The Republican-controlled Georgia Senate rejected a bill Thursday that would have paved the way for residents of the wealthy Buckhead neighborhood to vote by ballot referendum on whether to deannex from Atlanta and create their own city.

The measure, SB 114, was shot down by all Democrats and ten Republicans in a 33–23 vote, which came as a disappointment to Buckhead City movement leaders, who have been working toward a ballot referendum for years in large part because of Atlanta’s crime issues.

The Buckhead City Committee, which has been leading the charge on lobbying and fundraising for the referendum, released a statement after the vote vowing to “never give up” on their cause.

The committee wrote:

We want to thank you for your unwavering support, resources, volunteerism and love, especially these past few weeks contacting the legislators.

We also would like to thank the legislators who voted to support our VOTE on Buckhead City. We especially thank Lt. Governor Burt Jones for his leadership and for getting us this far today. We would also like to extend blessings to Senator Randy Robertson, and our great vocal senators today, Senator Ed Seltzer, Senator Greg Doleful, Senator Carden Summers, and Senator Colton Moore, and our original sponsor Senator Brandon Beach.

We are of course disappointed in the results of the Senate vote today, but we will never give up until Buckhead gets to VOTE.

It also shared a photo of the final vote tally, which highlighted the names of all the state lawmakers in favor of and opposed to the bill:

The bill’s failure is particularly discouraging for its supporters after it had advanced out of a Senate committee Tuesday. The moment was a tangible show of significant progress for the cityhood movement, which only became serious in the last few years after Buckhead City Committee’s leader, Bill White, took hold of the effort.

The movement saw its first sign of real momentum in 2021 as residents of Buckhead, one of the most affluent neighborhoods in the South, faced a surge in violent crime in Atlanta. White and others formed the city committee and highlighted that a Buckhead City would have its own police department.

“There is no leadership here in Atlanta,” White told Breitbart News at the time. “No one is taking any corrective kind of actions on resources for police, allowing them to do their job.”

Crime in Atlanta was indeed on the rise at the time, and while a report from local outlet 11 Alive indicates that much of that has improved under Atlanta’s current mayor, Andre Dickens (D), a grim 170 homicides occurred in 2022, the third year in a row that homicides have increased.

Dickens, who has made crime a top focus since the outset of his tenure last year, is adamantly opposed to carving Buckhead out of Atlanta, which would effectively decimate the city’s revenue and has raised concerns among some about it affecting the state’s bond rating.

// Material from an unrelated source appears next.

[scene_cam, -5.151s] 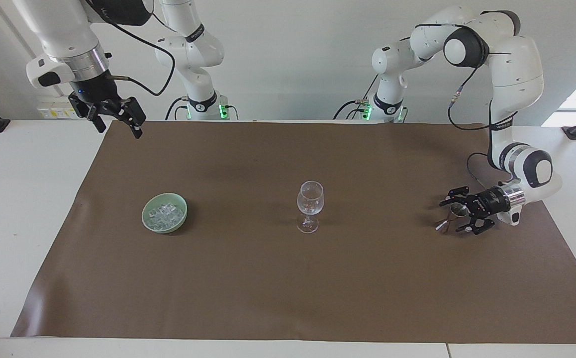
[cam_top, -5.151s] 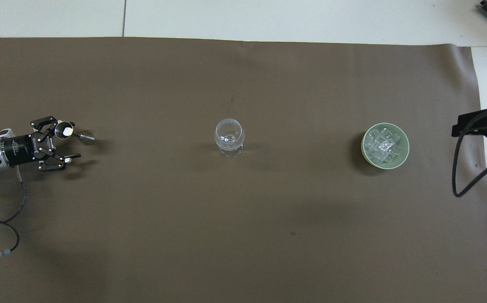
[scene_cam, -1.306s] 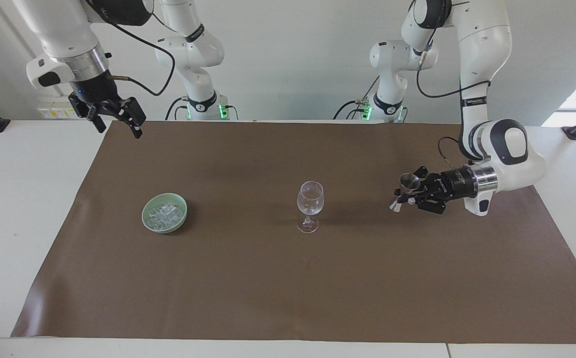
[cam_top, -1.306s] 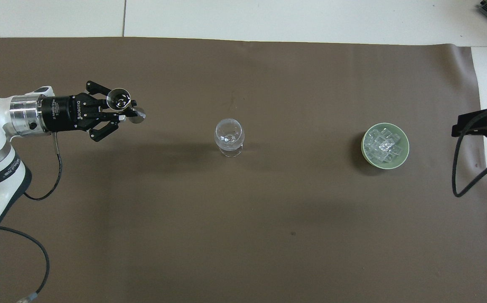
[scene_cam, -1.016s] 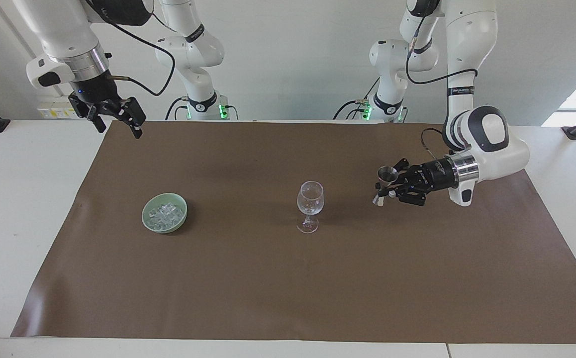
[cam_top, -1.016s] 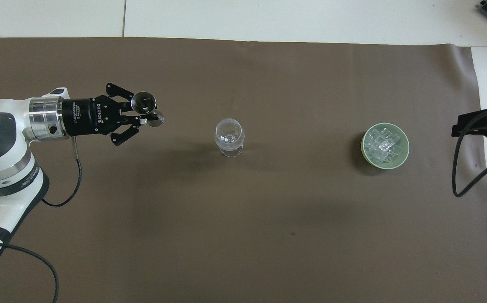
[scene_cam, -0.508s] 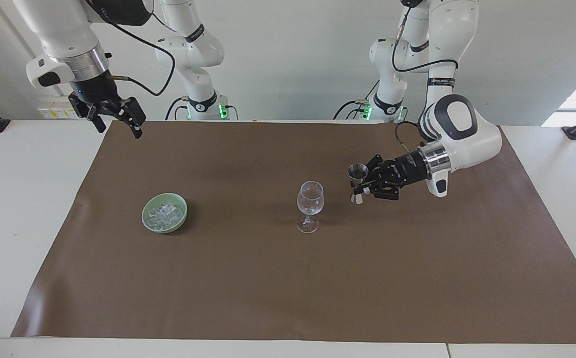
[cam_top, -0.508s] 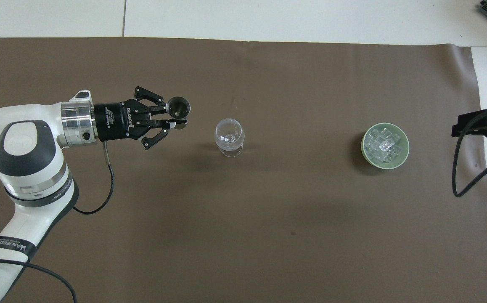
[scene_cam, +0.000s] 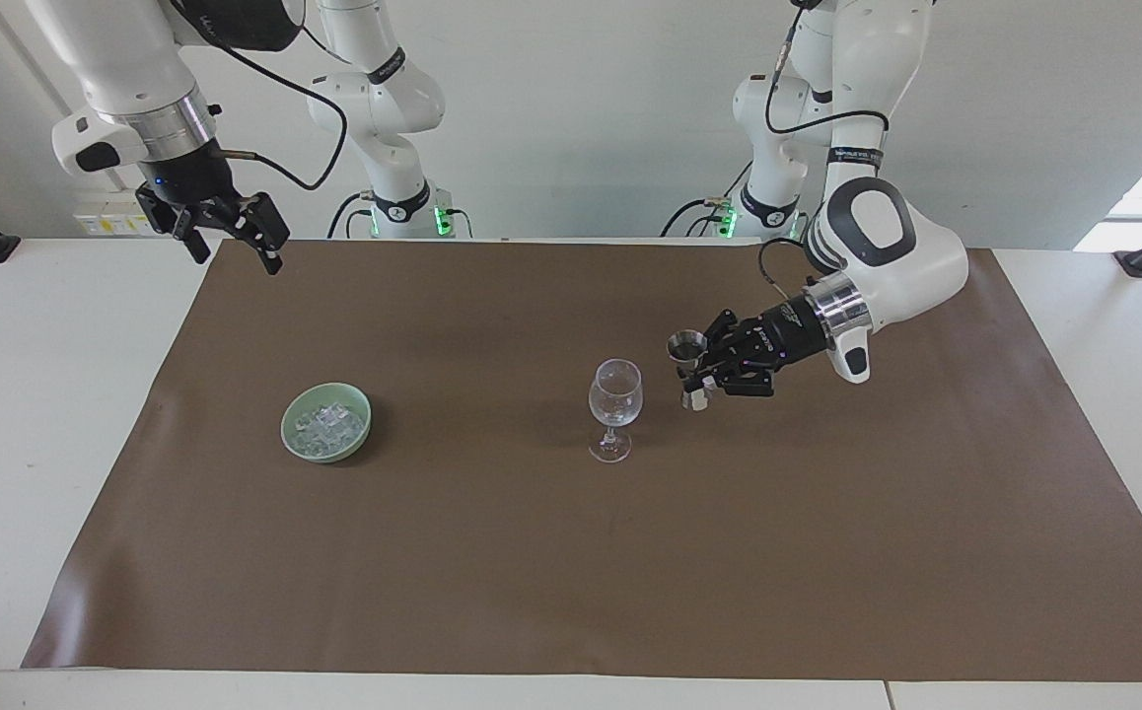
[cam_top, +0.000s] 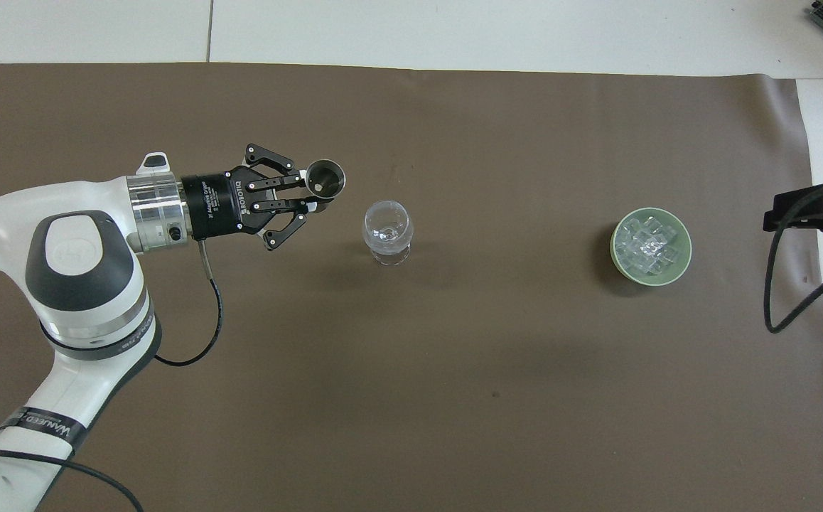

Dickens’ stance was bolstered ahead of Thursday’s vote by Gov. Brian Kemp’s administration after an attorney for the governor released a memo, according to the Atlanta Journal-Constitution (AJC), laying out numerous questions he said were unanswered about the logistics of creating the new city.

The AJC noted that Thursday’s vote, while a significant setback, was not a fatal blow for Buckhead cityhood proponents given how vocal and organized they are.